[Collected data entries]

--------------------

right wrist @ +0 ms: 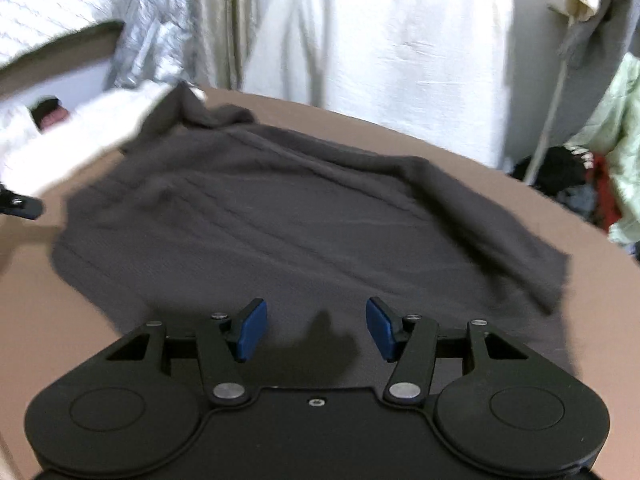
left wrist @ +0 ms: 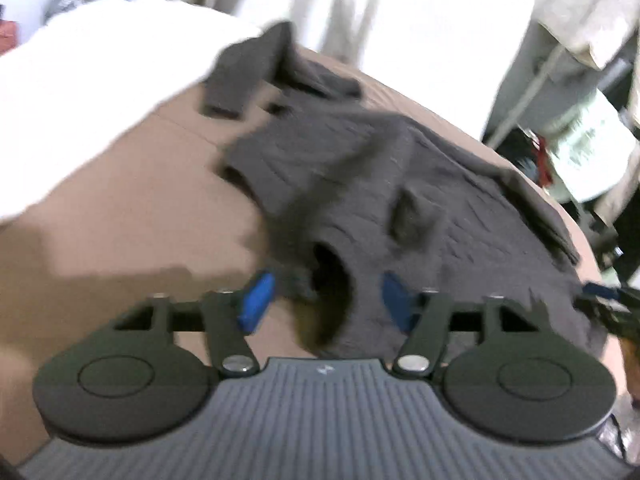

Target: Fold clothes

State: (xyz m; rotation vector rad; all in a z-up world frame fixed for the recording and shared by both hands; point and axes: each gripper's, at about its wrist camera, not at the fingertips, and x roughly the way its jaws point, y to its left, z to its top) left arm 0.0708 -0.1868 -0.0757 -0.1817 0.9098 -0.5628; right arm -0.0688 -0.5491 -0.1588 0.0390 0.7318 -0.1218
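Observation:
A dark grey knitted sweater [left wrist: 420, 208] lies spread on a brown bed sheet [left wrist: 120, 220]. In the left wrist view its near edge bunches into a dark hollow fold between my open left gripper's [left wrist: 326, 300] blue pads [left wrist: 256, 300]; nothing is held. One sleeve [left wrist: 240, 76] lies toward the far side. In the right wrist view the sweater [right wrist: 280, 216] lies fairly flat, with a fold along its right side. My right gripper [right wrist: 316, 330] is open and empty just above the sweater's near part. The other gripper shows at the right edge of the left view [left wrist: 612, 304] and the left edge of the right view [right wrist: 20, 204].
A white duvet [left wrist: 80, 80] lies at the bed's far left. White curtains [right wrist: 380, 60] hang behind the bed. Hanging clothes and clutter [right wrist: 600, 160] stand at the right, past the bed's edge. Bare brown sheet [right wrist: 40, 300] lies left of the sweater.

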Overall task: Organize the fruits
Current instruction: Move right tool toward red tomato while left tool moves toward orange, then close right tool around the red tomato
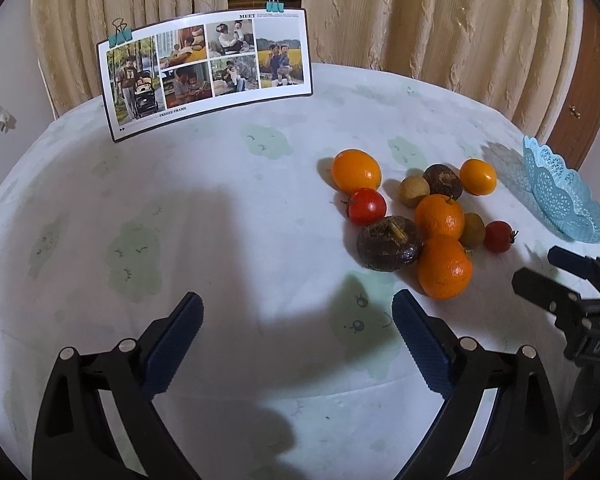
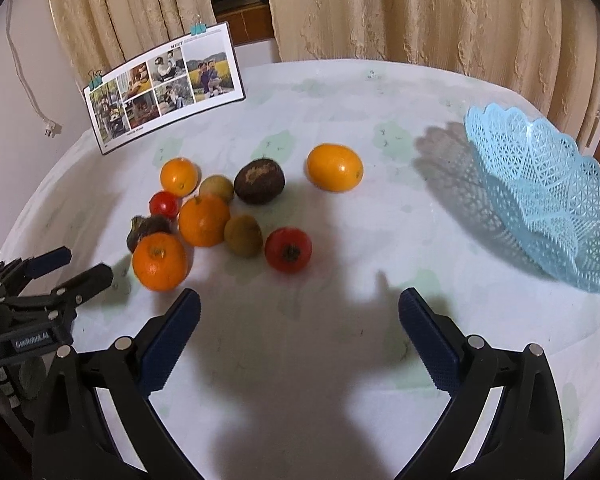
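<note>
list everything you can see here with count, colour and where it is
oranges: 4, orange, loose in the cluster mid table, one set apart toward the basket
tomatoes: 2, red, at the cluster's edges
dark round fruits: 2, dark brown, in the cluster
small round fruits: 2, yellow-brown, in the cluster
basket: 1, light blue lattice, right side of the table, no fruit seen in it
photo card: 1, white with colour photos, standing at the back left
binder clips: 2, teal, on the card's top edge
tablecloth: 1, white with pale green patches, covering the table
curtains: beige, behind the table
left gripper: black with blue pads, open, empty
right gripper: same, open, empty
</note>
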Demonstrator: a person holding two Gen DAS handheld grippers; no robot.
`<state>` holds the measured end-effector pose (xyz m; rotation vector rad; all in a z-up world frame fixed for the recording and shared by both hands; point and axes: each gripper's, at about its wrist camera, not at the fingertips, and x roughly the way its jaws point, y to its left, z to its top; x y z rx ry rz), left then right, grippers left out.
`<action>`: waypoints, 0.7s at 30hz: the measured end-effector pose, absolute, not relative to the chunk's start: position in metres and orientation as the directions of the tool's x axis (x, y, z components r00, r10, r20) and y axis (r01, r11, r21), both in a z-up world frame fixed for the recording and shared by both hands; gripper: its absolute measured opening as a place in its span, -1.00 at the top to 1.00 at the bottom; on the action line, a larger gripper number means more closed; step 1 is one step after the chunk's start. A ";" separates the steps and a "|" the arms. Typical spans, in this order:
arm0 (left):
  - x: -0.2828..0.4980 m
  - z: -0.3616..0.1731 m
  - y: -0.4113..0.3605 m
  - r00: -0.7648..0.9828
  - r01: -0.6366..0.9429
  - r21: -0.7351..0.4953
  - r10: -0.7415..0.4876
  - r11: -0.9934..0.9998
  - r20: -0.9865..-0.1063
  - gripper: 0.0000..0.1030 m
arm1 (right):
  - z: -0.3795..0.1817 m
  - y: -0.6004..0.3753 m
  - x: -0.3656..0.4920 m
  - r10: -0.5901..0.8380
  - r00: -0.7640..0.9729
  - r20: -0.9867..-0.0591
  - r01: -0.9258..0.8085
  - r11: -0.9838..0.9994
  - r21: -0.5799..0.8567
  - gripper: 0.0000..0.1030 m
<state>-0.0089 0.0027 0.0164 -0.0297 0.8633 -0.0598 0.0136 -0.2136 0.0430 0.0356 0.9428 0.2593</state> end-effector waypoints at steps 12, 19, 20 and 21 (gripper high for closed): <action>-0.009 0.022 0.004 0.661 0.050 -0.045 -0.067 0.998 -0.748 -0.70 | 0.041 -0.198 0.039 0.274 0.543 -0.793 -0.244 0.956 0.164 -0.24; -0.007 0.023 0.003 0.658 0.063 -0.048 -0.078 0.997 -0.749 -0.62 | 0.036 -0.197 0.047 0.300 0.525 -0.796 -0.250 0.949 0.193 0.17; -0.005 0.022 0.003 0.656 0.067 -0.051 -0.082 0.997 -0.751 -0.61 | 0.035 -0.197 0.046 0.298 0.525 -0.797 -0.249 0.949 0.192 0.21; -0.005 0.022 0.002 0.654 0.070 -0.055 -0.087 0.996 -0.752 -0.59 | 0.035 -0.198 0.046 0.301 0.524 -0.796 -0.247 0.949 0.197 0.23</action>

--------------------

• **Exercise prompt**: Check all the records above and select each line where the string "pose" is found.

• **Result for this task**:
`<state>` holds the measured end-effector pose (xyz m; rotation vector rad; all in a z-up world frame fixed for the recording and shared by both hands; point and axes: each gripper's, at about its wrist camera, not at the fingertips, and x roughly the way its jaws point, y to its left, z to its top; x y z rx ry rz), left then right, grippers left out.
`<action>`: waypoints, 0.7s at 30hz: the measured end-effector pose, absolute, not relative to the chunk's start: position in metres and orientation as the directions of the tool's x axis (x, y, z components r00, r10, r20) and y axis (r01, r11, r21), both in a z-up world frame fixed for the recording and shared by both hands; gripper: its absolute measured opening as a place in its span, -1.00 at the top to 1.00 at the bottom; on the action line, a larger gripper number means more closed; step 1 is one step after the chunk's start. A ";" separates the steps and a "|" the arms. Typical spans, in this order:

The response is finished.